* **What you are asked to do**: Copy out again, unchanged, the listing below from the line that has "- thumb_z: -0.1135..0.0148" through the line that has "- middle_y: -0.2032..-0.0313".

* **Data to process**:

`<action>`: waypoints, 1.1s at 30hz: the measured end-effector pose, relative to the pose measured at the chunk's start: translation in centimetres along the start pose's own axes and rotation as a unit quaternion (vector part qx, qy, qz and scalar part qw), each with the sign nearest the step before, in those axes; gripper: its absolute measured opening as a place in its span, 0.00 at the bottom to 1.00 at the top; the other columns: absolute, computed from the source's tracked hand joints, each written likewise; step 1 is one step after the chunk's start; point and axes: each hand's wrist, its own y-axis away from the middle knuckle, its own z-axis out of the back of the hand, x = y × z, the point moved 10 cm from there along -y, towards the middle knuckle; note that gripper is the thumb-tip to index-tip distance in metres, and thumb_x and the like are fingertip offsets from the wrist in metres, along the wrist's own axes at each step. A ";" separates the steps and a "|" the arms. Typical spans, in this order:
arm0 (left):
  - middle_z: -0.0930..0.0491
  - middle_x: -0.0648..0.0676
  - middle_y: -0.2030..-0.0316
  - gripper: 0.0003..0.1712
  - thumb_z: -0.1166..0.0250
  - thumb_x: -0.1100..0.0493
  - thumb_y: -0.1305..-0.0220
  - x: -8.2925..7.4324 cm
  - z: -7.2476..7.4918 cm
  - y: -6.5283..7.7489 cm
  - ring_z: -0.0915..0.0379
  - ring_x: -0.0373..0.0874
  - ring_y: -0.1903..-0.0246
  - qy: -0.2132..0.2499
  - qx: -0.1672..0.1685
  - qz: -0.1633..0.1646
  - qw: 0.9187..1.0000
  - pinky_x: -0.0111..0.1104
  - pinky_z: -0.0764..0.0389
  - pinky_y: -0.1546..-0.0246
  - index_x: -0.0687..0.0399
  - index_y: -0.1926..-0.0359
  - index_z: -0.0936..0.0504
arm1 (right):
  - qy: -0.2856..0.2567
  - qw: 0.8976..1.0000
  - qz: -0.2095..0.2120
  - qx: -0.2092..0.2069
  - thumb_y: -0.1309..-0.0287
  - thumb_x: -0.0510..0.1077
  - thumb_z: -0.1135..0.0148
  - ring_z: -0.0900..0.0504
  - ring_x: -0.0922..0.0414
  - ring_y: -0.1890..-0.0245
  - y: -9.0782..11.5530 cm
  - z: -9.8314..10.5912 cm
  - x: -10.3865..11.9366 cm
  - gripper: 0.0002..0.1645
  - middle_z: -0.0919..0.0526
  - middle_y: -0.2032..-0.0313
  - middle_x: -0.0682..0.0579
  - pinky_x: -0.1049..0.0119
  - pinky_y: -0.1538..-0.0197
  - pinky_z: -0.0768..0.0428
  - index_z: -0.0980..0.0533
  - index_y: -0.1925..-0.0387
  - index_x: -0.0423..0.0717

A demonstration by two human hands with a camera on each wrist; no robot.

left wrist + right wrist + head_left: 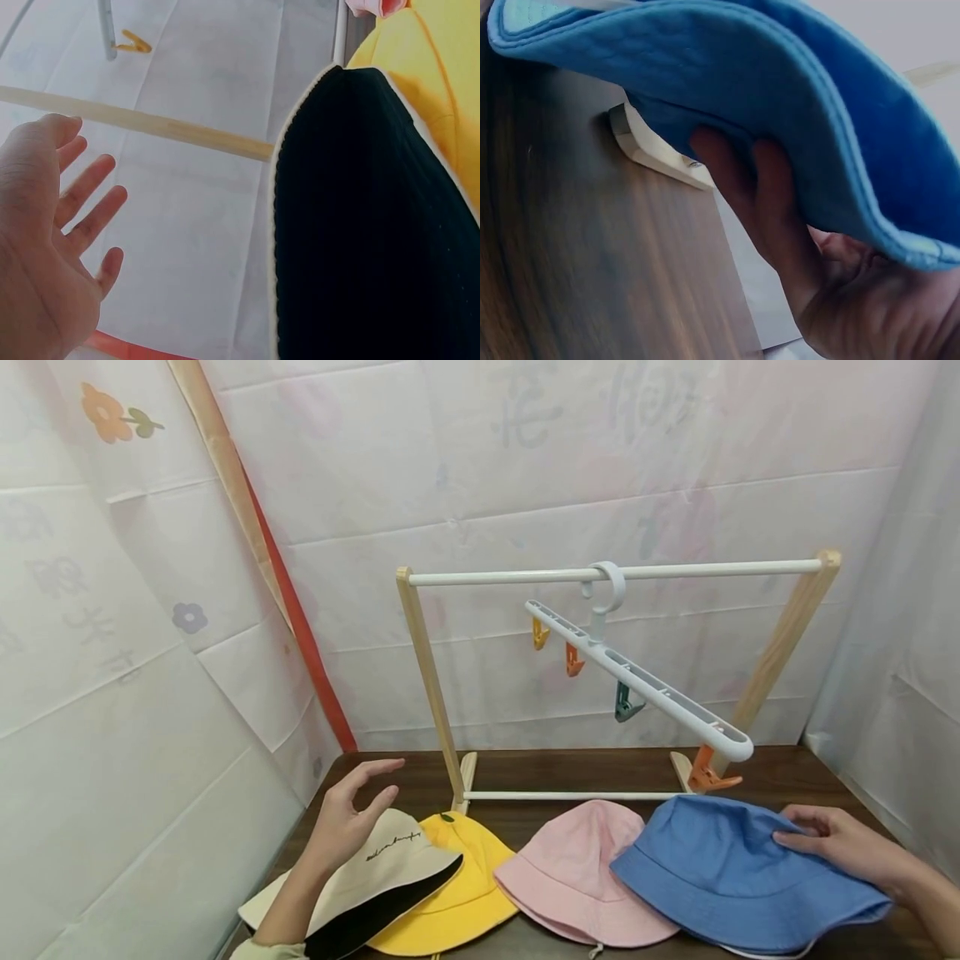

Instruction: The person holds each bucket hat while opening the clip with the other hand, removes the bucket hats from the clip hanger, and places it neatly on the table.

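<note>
My right hand (851, 843) pinches the crown of a blue bucket hat (738, 868) at its right side; the right wrist view shows its fingers (772, 187) against the cloth under the brim. The blue hat overlaps a pink bucket hat (581, 868). To the left, my left hand (348, 814) hovers with spread, slightly bent fingers and nothing in them. Beneath it lies a cream bucket hat (397, 852) with dark lettering and a black lining (367, 225), partly covering a yellow bucket hat (457, 893).
Behind the hats stands a wooden rack with a white top rail (697, 570). A white clip hanger (645, 681) hangs from it at a slant, with orange, yellow and green clips, its near end above the blue hat. The dark wooden table (570, 770) meets white curtains.
</note>
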 end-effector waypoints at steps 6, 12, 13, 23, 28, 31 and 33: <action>0.10 0.56 0.34 0.21 0.30 0.65 0.21 0.6 0.5 0.2 0.28 0.15 0.34 -0.007 0.000 0.011 1.000 0.11 0.32 0.34 0.50 0.32 0.13 | -0.009 1.000 0.001 0.010 0.15 0.47 0.40 0.20 0.64 0.58 -0.3 -0.5 -0.4 0.16 0.13 0.50 0.50 0.70 0.57 0.25 0.18 0.46 0.37; 0.10 0.55 0.35 0.21 0.30 0.64 0.21 0.6 0.6 0.4 0.27 0.15 0.34 -0.011 0.001 0.015 1.000 0.11 0.33 0.34 0.47 0.32 0.13 | 0.021 1.000 0.015 0.005 0.15 0.46 0.39 0.21 0.65 0.58 -0.4 -0.8 0.0 0.14 0.13 0.50 0.50 0.71 0.57 0.27 0.18 0.48 0.38; 0.10 0.55 0.35 0.21 0.30 0.64 0.21 0.5 0.6 0.5 0.27 0.15 0.35 -0.012 0.001 0.013 1.000 0.11 0.32 0.34 0.47 0.32 0.13 | 0.027 0.999 0.019 0.004 0.16 0.46 0.39 0.22 0.65 0.59 -0.4 -0.8 0.0 0.13 0.14 0.51 0.50 0.71 0.57 0.28 0.17 0.48 0.38; 0.10 0.56 0.35 0.21 0.30 0.64 0.21 0.6 0.9 0.7 0.28 0.14 0.34 -0.011 0.005 0.017 1.000 0.11 0.31 0.35 0.48 0.32 0.13 | 0.069 0.997 0.020 -0.002 0.17 0.43 0.38 0.23 0.65 0.60 -0.5 -1.1 0.3 0.15 0.13 0.52 0.50 0.71 0.57 0.28 0.17 0.43 0.35; 0.11 0.57 0.35 0.21 0.31 0.65 0.21 0.9 1.0 0.7 0.29 0.13 0.34 -0.011 0.009 0.018 1.000 0.11 0.30 0.36 0.49 0.32 0.13 | 0.096 0.995 0.021 -0.006 0.19 0.42 0.35 0.18 0.63 0.57 -0.8 -1.1 0.0 0.18 0.09 0.50 0.46 0.71 0.57 0.23 0.18 0.41 0.30; 0.11 0.57 0.35 0.21 0.30 0.65 0.21 0.9 1.0 0.7 0.29 0.13 0.35 -0.013 0.008 0.017 1.000 0.11 0.30 0.36 0.49 0.32 0.13 | 0.104 0.994 0.027 -0.011 0.20 0.41 0.34 0.16 0.64 0.57 -1.0 -1.2 -0.2 0.19 0.08 0.49 0.44 0.72 0.57 0.21 0.17 0.41 0.29; 0.10 0.57 0.35 0.21 0.30 0.65 0.21 0.8 0.9 0.7 0.28 0.13 0.35 -0.013 0.008 0.017 1.000 0.11 0.29 0.36 0.49 0.32 0.13 | 0.107 0.994 0.036 -0.012 0.21 0.41 0.34 0.17 0.67 0.57 -1.0 -1.3 -0.1 0.20 0.07 0.49 0.42 0.72 0.56 0.21 0.18 0.41 0.27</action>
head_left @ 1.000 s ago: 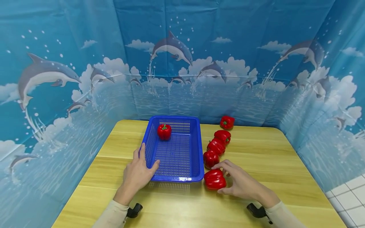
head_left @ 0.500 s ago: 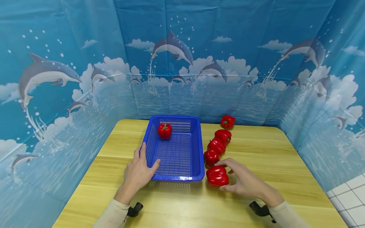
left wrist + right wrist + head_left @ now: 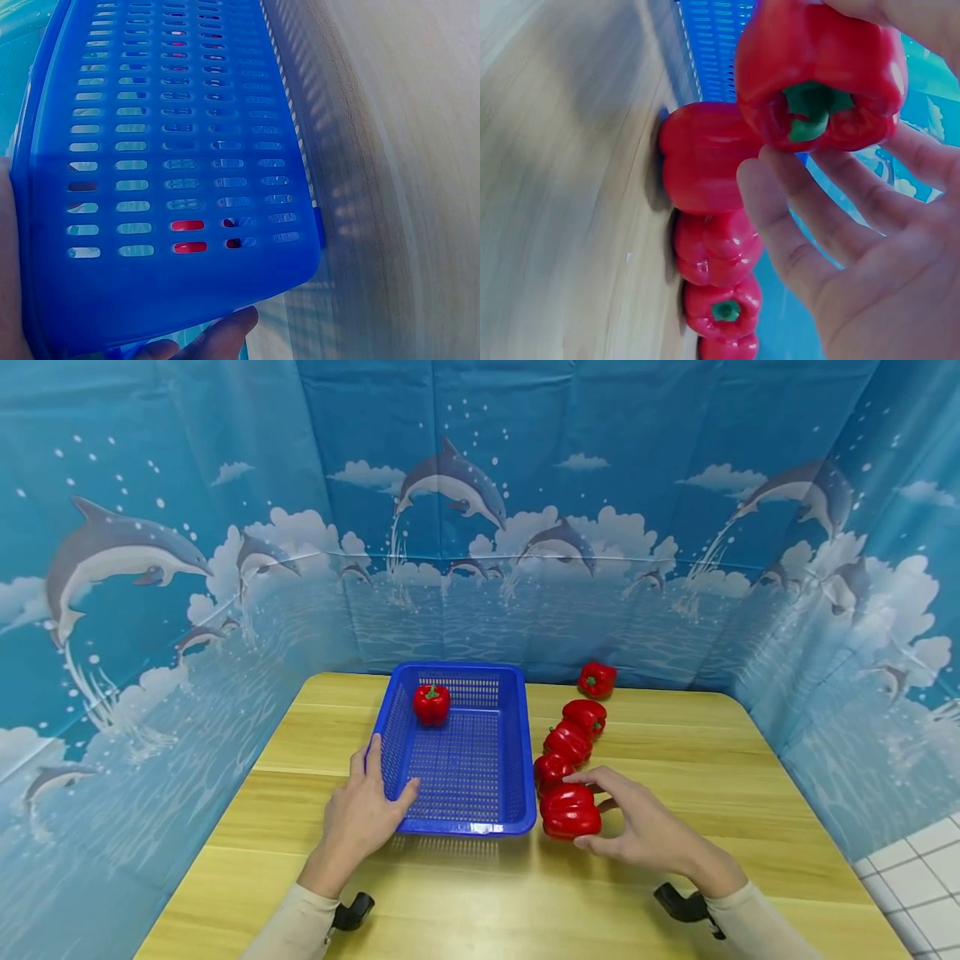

* **Result of the exercise**:
  - thumb_z: -0.1135..0.0148
  - ring_z: -0.0900..0.0504
  - ring_x: -0.0922..0.0414
  - ring_y: -0.1890..-0.0245
  - y: -9.0782..11.5530 cm
  - z: -9.8314..10.5912 cm
  - x: -10.3865..11.9366 cm
  - gripper: 0.0002..0.1645
  - middle_z: -0.0919..0.0526
  - middle_y: -0.2032..-0.0313

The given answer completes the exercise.